What you have to do:
Beginning with the line that holds "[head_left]", write out each line exactly as it stands until the end of the data, and include no pictures.

Dataset excerpt:
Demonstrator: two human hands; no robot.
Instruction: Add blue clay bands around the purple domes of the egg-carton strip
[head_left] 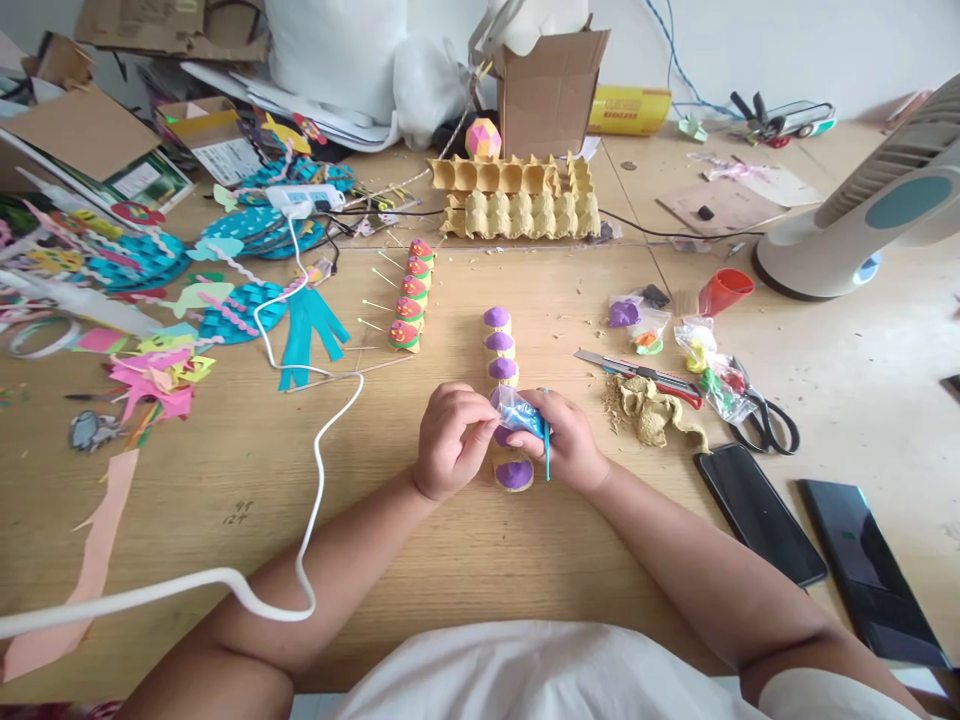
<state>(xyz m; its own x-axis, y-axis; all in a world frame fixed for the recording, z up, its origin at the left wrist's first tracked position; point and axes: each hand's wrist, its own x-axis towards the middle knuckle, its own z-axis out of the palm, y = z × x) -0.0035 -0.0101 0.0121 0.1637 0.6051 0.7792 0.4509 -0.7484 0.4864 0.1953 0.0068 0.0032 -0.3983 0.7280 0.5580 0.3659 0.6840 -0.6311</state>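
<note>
blue-filled packet is gripped by the right hand, its edge pinched by the left hand.

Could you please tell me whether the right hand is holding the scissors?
No, the right hand holds a small plastic bag with blue contents, while the scissors lie on the table.

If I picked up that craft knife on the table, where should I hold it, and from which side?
I'd take the craft knife by its red end, reaching from the right. The narrow blade end points left, away from that approach. Brown scraps crowd its near edge, so a pinch from above looks easiest.
</note>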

Output:
[head_left] 
<state>(xyz m; its own x-axis, y-axis; all in a world frame fixed for the recording, z up, its origin at the left wrist's first tracked position; point and axes: each hand's wrist, its own x-axis towards the middle knuckle, its own z-axis out of the palm, y = z × x) -0.0035 -0.0101 0.0121 0.1637 0.6051 0.7792 0.4509 -0.7484 0.4864 0.1953 0.0068 0.0032 -0.3983 0.7280 0.5580 0.3659 0.6840 -0.6311</state>
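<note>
blue-filled packet is gripped by the right hand, its edge pinched by the left hand.

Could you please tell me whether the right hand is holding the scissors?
No, the right hand holds a small plastic bag with blue contents, while the scissors lie on the table.

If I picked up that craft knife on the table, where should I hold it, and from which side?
I'd take the craft knife by its red end, reaching from the right. The narrow blade end points left, away from that approach. Brown scraps crowd its near edge, so a pinch from above looks easiest.
</note>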

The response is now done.